Problem Statement
Users need to use Google Cloud SDKs (Drive, Sheets, BigQuery, etc.) from inside sandboxes. Google SDKs use Application Default Credentials (ADC), which resolves credentials through a fixed chain: GOOGLE_APPLICATION_CREDENTIALS file → well-known gcloud ADC file → GCE metadata server. The first two require raw secrets on disk inside the sandbox. The metadata server only exists on GCP compute. None work in an OpenShell sandbox today.
The proposed solution is to emulate the GCE metadata server via a loopback HTTP server inside the sandbox network namespace.
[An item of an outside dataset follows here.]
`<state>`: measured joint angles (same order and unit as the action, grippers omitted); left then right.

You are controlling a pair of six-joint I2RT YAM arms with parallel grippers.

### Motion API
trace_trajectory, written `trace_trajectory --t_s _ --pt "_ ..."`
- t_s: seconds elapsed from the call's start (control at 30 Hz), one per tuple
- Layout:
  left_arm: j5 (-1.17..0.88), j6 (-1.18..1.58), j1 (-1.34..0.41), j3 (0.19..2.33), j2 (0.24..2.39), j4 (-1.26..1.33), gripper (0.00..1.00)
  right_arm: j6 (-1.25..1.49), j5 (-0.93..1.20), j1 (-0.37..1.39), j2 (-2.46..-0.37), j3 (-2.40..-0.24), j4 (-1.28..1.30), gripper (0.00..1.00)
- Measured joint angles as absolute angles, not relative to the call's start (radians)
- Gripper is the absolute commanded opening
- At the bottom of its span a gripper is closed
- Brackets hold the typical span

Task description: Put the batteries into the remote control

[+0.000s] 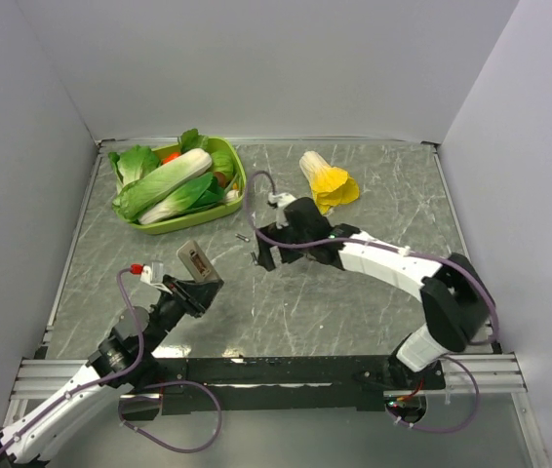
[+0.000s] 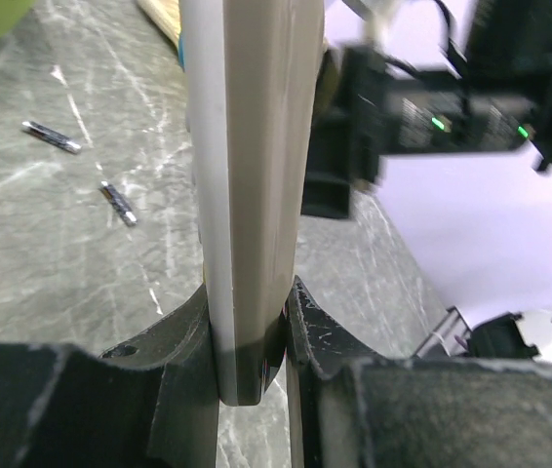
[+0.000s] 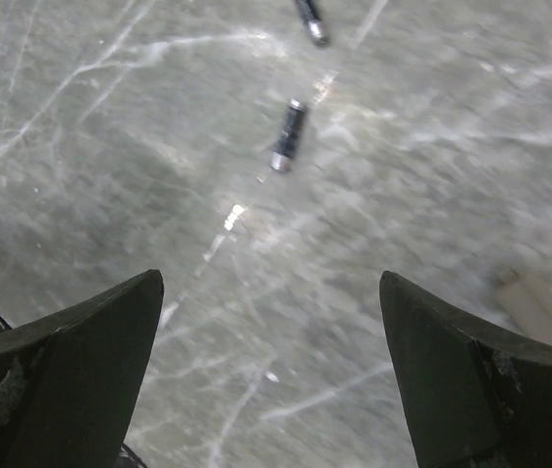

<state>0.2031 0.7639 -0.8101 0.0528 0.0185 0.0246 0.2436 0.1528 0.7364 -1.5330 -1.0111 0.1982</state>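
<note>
Holding the remote control (image 2: 252,195) on end, pinched at its lower end in my left pincer (image 2: 252,317), I hang my right pincer (image 3: 268,283) spread wide over the table (image 3: 110,146), both batteries (image 3: 289,135) lying just ahead. Closing off-centre could roll one away across the smooth stone. No readable writing anywhere.

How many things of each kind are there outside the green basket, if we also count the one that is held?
Batteries: 2
Remote control: 1
Yellow toy cabbage: 1
Total: 4
</note>
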Motion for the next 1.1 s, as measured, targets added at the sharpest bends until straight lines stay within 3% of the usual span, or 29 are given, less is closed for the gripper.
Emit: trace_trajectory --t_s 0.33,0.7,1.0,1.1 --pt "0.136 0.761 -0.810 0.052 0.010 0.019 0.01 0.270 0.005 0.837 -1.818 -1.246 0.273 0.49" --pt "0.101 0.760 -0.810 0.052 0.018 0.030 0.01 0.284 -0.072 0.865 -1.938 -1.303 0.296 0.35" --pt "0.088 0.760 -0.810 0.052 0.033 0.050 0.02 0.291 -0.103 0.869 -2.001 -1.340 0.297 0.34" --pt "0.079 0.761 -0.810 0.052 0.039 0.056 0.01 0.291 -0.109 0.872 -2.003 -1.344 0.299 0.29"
The gateway already manages service account keys and generates short-lived tokens for the Vertex AI provider — this generalizes that capability.
Technical Context
ADC Resolution Chain
Google SDKs resolve credentials in this order (docs):
GOOGLE_APPLICATION_CREDENTIALS env var → reads JSON key file (raw private key on disk)
~/.config/gcloud/application_default_credentials.json → has refresh token (raw secret)
- GCE metadata server at
http://{GCE_METADATA_HOST}/computeMetadata/v1/... → short-lived tokens (no secrets on disk)
- Fail
Options 1 & 2 violate OpenShell's security model (no raw secrets in sandbox). Option 3 only works on GCP compute — unless we emulate it.
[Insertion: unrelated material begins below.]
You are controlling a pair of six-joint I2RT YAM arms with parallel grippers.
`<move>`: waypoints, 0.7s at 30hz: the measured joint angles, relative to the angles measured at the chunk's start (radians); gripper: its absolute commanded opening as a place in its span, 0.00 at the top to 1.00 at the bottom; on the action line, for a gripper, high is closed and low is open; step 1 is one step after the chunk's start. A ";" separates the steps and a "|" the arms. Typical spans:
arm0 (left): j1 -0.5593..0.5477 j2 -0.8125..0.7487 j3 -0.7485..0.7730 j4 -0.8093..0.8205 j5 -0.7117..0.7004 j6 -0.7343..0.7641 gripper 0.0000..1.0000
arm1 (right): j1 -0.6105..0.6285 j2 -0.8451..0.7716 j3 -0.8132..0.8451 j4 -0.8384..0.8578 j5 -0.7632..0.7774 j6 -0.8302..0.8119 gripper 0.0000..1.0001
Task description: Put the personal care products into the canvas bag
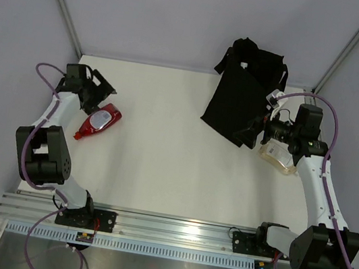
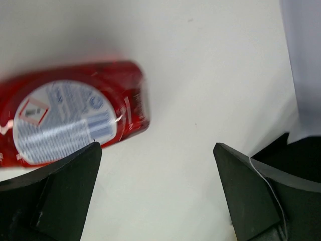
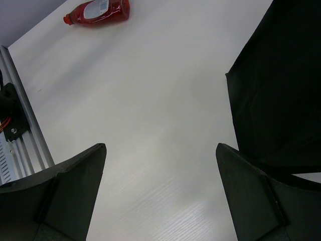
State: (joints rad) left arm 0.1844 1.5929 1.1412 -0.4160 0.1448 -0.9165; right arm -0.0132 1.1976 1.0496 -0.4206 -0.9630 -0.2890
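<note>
Here's the left end effector (image 1: 104,93), hovering with its jaws spread wide and nothing between them; the red bottle (image 1: 99,122) lies flat on the desk (image 1: 161,166) just to its near side, long axis on a diagonal, cap toward the near-left, broad base toward the fingers; in the left wrist view the bottle sits off to one side, its base by one finger rather than in the gap, so I'd say a sideways shift is needed before closing; the right end effector (image 1: 257,130), also spread and empty, hangs beside the black canvas bag (image 1: 240,96) at far right; a clear beige bottle (image 1: 278,157) lies under that wrist; the left arm is plainly nearer the red one
</note>
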 measured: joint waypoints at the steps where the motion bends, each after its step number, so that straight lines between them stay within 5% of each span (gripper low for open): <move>1: 0.000 0.000 0.026 0.011 0.014 0.114 0.01 | 0.000 0.000 -0.002 0.003 0.000 -0.002 0.01; 9: -0.042 -0.013 0.004 0.037 -0.099 0.822 0.01 | -0.005 0.000 -0.007 0.006 0.000 -0.008 0.01; 21: -0.085 0.137 0.029 0.068 -0.191 1.259 0.06 | -0.021 -0.011 -0.024 0.014 -0.019 -0.007 0.01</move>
State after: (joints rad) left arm 0.0998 1.7298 1.1702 -0.3485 -0.0460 0.3428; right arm -0.0345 1.1866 1.0252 -0.4061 -0.9817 -0.2962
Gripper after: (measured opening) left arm 0.946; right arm 0.993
Critical Finding: SDKs Bypass HTTP_PROXY for Metadata
Deep investigation of the SDK source code revealed that neither Go nor Python honors HTTP_PROXY for metadata requests. This rules out a proxy-interception-only approach.
| SDK |
Detection |
Data Fetches |
Transport |
Proxy? |
Go cloud.google.com/go |
GCE_METADATA_HOST set → OnGCE() returns true immediately |
Custom http.Transport{Proxy: nil} |
Direct TCP |
Never |
Python google-auth |
ping() uses GCE_METADATA_IP (NOT GCE_METADATA_HOST) via raw http.client.HTTPConnection |
_http_client.Request for init, requests.Session for refresh |
Direct TCP (init), proxy-aware (refresh) |
Not for detection or init |
Node.js gcp-metadata |
BIOS probe + metadata ping |
Standard Node HTTP |
Direct TCP |
Honors proxy but doesn't need it |
Go: Creates &http.Transport{} with Proxy: nil — explicitly skips ProxyFromEnvironment. Not configurable. OnGCE() returns true immediately when GCE_METADATA_HOST is set ("The user explicitly said they're on GCE, so trust them").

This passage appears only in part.